The judge overseeing the bankruptcy of national hospital operator Steward Health Care is expected to weigh in Monday on a plan to sell off the company’s 31 facilities, including seven in Massachusetts.

The proposed sales, through auctions, could begin later this month. They’re part of the private, for-profit company’s effort to liquidate much of its business and reemerge from billions of dollars in debt and future rent obligations.

Massachusetts officials are closely watching the Chapter 11 proceedings amid concerns about the future of patient care. It remains unclear what buyers may emerge for the company’s hospitals and whether any will ultimately close. Hospital leaders and state officials have warned that closures could destabilize the state’s health care system.

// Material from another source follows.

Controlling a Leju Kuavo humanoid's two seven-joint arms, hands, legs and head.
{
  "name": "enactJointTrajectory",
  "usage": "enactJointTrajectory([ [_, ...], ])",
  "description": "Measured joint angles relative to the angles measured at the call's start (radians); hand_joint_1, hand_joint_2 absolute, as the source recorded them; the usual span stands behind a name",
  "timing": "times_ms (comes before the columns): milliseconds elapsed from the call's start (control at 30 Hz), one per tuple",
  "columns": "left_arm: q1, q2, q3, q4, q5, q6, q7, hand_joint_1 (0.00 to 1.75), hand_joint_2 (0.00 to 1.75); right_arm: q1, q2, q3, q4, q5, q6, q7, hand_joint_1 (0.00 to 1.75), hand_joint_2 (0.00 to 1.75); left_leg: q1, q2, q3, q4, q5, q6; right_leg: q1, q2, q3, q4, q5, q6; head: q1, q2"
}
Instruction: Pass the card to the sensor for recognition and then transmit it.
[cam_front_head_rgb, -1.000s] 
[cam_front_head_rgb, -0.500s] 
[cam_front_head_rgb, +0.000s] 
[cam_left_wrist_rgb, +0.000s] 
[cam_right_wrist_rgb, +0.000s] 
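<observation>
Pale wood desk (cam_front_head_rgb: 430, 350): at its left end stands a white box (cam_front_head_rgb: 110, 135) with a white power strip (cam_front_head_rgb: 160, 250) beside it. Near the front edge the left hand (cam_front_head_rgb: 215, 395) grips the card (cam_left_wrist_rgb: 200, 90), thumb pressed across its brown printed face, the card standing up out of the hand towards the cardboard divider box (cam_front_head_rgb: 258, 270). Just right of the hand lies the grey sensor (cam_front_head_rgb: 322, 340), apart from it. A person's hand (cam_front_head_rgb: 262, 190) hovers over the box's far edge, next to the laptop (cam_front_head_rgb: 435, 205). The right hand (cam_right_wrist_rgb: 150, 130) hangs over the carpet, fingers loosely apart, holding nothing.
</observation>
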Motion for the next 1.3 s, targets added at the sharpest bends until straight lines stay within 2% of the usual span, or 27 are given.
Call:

The person in charge of the bankruptcy process, Southern District of Texas Bankruptcy Judge Christopher Lopez, will play a critical role in determining the timeline for the sale of the facilities and how to distribute any assets to Steward’s creditors. They include many vendors and staffing agencies that did business with Steward’s hospitals across the country.

Lopez is a nationally-known bankruptcy expert with a reputation for fairness, according to legal experts. He once worked for same law firm now representing Steward.

Before Lopez became a federal judge in 2019, he worked for Weil, Gotshal & Manges LLP. The group specializes in corporate litigation and restructuring — and is currently leading Steward’s reorganization effort. Lopez’s LinkedIn profile indicates he spent 20 years at the firm.

Several legal experts said Lopez’s past employment does not immediately pose a conflict of interest in the Steward bankruptcy proceedings. Nancy Rapoport, law professor at the Boyd Law School at the University of Nevada, Las Vegas, said Lopez has been on the bench for five years, so judicial rules indicate he does not have to recuse himself from the Steward case.

“The reality is everyone knows he used to work at Weil, so it’s not a shock,” Rapoport said. “It’s something that somebody could raise, it’s something that the judge could raise on his own motion, but it is not conclusively disqualifying.”

Bankruptcy Judge Christopher Lopez speaks about his career to young lawyers. (Screenshot from a 2021 Houston Young Lawyers Association video posted to YouTube)
Bankruptcy Judge Christopher Lopez speaks about his career to young lawyers. (Screenshot from a 2021 Houston Young Lawyers Association video posted to YouTube)

Rapoport said many bankruptcy judges come from big bankruptcy firms, so the connection is not all that unusual. In fact, a second judge in the same Houston court also previously worked for Weil, Gotshal & Manges.

The bankruptcy world tends to be small, confirmed Jay Westbrook, a professor of business law at the University of Texas School of Law at Austin, where Lopez earned his law degree. Westbrook taught Lopez and described him as a meticulous jurist.

“I think he has a good reputation for fairness, treating the lawyers fairly, being concerned about what’s before him and producing a good result. All of those good things you want a judge to be,” Westbrook said.

According to his court profile, Lopez earned a Master’s degree from Yale Divinity School and a bachelor’s degree from the University of Houston. He is also an adjunct professor at Thurgood Marshall School of Law at Texas Southern University, and lectures on bankruptcy law around the country.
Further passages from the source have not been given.